From its source just south of the township of Appin, the Georges River flows through the localities of Campbelltown, Liverpool, Bankstown and Sutherland before reaching the estuary at Botany Bay.
The Georges River – Botany Bay catchment is the most populous in NSW, with over 1.2 million residents, yet it also has significant tracts of land that are largely in a natural state. The Healthy Rivers Commission, in their 2001 Report on the Georges River, called on the NSW Government to protect these natural lands, which are vitally important for water quality, for aquatic and terrestrial habitat, and for “visual and recreational amenity.”
Unfortunately the river near its source has since been wrecked by BHP Billiton’s longwall mines, which went under the river bed near Appin from 2000. More mines are planned along the river and under some major tributaries.
The Healthy Rivers Commission complained that they had been wrongly informed that the destruction of the nearby Lower Cataract River would not be repeated in the Georges River – it was.
Residents of Appin, surveyed by the company, were especially concerned about the fate of their popular local swimming hole and beauty spot, Marhnyes Hole, where generations had picnicked and learnt to swim. Although aware of this concern, BHP Billiton refused to modify its mine plans, and the NSW Government approved the inevitable damage.
The typical red line around the water’s edge is caused by iron oxide. No-one much swims at Marhnyes Hole any more.
According to the NSW Scientific Committee: “The occurrence of iron precipitate and iron-oxidising bacteria is particularly evident in rivers where surface cracking has occurred … Loss of native plants and animals may occur directly via iron toxicity, or indirectly by smothering.”
The colouration of the once crystal clear water has been described by a resident as “pumpkin soup” and is caused by iron oxides released from rocks fractured by mine impacts, along with other chemicals like manganese, nickel, zinc and sulphate, changing the water chemistry.
Not only has Marhnyes Hole been cracked, drained and polluted, but also there was a dangerous rockfall at the spot where children used to dive.
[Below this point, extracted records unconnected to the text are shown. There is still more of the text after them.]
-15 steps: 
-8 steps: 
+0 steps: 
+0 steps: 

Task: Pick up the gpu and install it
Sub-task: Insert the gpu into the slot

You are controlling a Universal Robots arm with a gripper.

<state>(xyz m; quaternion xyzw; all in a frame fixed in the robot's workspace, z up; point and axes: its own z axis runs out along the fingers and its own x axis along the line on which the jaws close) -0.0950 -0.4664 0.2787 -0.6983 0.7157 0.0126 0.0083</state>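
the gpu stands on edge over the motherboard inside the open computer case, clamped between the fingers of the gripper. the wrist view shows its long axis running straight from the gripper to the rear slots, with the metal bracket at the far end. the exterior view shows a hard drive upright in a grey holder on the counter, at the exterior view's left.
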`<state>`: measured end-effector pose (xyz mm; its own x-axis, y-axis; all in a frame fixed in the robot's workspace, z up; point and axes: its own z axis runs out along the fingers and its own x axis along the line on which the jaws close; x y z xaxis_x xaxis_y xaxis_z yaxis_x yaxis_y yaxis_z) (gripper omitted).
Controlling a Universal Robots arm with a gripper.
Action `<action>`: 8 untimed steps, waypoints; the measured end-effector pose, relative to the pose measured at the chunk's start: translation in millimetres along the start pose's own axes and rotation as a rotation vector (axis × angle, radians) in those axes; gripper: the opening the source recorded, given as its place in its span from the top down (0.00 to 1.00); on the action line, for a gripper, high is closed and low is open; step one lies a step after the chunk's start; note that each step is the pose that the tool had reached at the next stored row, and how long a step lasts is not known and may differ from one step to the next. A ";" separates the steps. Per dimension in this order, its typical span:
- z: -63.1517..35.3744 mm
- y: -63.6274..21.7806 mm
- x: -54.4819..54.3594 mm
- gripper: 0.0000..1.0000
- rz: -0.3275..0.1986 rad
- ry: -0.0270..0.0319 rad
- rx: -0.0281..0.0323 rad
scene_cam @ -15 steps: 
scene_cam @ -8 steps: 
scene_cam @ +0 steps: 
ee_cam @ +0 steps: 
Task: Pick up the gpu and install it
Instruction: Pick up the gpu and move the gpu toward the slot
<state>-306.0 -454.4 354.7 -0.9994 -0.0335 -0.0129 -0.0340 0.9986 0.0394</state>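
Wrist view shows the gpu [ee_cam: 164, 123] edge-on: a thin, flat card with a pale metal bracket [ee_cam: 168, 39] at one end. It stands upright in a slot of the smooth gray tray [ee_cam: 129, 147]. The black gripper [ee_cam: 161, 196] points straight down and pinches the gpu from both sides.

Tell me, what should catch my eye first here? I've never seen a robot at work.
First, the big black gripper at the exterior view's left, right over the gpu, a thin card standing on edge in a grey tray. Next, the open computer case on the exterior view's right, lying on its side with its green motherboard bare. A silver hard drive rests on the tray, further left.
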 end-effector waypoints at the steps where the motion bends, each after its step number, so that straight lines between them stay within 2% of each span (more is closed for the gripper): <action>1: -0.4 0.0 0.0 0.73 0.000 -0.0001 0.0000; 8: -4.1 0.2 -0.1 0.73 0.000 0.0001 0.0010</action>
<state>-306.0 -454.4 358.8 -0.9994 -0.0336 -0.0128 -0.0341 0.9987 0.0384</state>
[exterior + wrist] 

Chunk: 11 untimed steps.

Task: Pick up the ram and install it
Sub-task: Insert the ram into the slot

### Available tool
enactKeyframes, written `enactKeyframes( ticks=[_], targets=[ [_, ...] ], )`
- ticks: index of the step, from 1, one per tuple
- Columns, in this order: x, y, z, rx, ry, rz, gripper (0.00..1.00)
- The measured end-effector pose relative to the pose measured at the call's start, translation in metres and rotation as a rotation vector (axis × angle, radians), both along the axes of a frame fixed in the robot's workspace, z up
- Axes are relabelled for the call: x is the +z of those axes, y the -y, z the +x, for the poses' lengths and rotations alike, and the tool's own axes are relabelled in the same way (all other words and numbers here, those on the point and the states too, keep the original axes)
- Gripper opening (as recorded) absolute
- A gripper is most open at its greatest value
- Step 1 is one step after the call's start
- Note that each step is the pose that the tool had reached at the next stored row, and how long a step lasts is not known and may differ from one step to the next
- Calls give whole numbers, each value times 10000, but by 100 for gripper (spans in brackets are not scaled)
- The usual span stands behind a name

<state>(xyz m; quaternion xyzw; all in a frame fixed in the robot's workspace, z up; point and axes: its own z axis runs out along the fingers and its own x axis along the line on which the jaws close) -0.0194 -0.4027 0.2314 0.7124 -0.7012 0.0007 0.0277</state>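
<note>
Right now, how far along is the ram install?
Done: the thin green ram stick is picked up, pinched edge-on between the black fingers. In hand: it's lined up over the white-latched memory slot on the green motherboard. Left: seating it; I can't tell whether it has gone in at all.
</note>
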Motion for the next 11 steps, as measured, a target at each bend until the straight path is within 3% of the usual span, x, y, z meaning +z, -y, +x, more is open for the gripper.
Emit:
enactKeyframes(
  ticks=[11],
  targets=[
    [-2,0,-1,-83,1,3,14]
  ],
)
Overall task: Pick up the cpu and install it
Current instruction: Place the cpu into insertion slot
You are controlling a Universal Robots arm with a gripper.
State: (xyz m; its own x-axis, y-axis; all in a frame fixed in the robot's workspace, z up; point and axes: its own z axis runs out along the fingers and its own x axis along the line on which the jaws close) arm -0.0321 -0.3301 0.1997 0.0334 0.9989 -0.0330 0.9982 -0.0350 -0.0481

BHP Billiton had to employ a security guard for several months to warn the children that diving in time-honoured fashion was no longer safe.
This is a close-up of one crack, taken in 2005, where the cement grouting has re-opened and started to crumble only a year or two after repairs were attempted.
Prior to mining the company drilled a stress-relieving slot deep into the rocks beside Marhnyes Hole; this not only looks ugly – like the grey cement grouting – but it obviously did not prevent major cracking and fracturing as planned.
The NSW Government is trumpeting its “Rivers Reborn” programme, which strikes us as ironic given their complicity in ongoing damage to rivers from mine impacts.
In 2006, the NSW Government – via Minister for Mineral Resources Ian Macdonald – approved three more of BHP Billiton’s longwall mines going right up to the river bank, just north of Marhnyes Hole. The river is further damaged. Two of the longwalls were a width of 305 m, unprecedented in the Southern Coalfield (the wider the longwall panel, the more severe the surface damage).
More mines along and even under the river will be approved in the future unless we can convince the government to listen to the advice of its own experts.
In fact, the company’s consultants, Ecoengineers, noted that mine discharges are the only water sources for this part of the river in dry periods. This is because the West Cliff Colliery has dammed up and diverted a major tributary, Brennans Creek.
The image to the left shows the polluted water of Brennans Creek mixing with the (relatively) unpolluted water of the Upper Georges River.
The colliery pumps its waste water into the dam, where it is mixed with Brennans Creek water and is released into the Georges River at intervals. The water in the river thus exceeds national water quality guidelines for dissolved nickel and zinc. Aquatic ecosystems are now described as “limited”.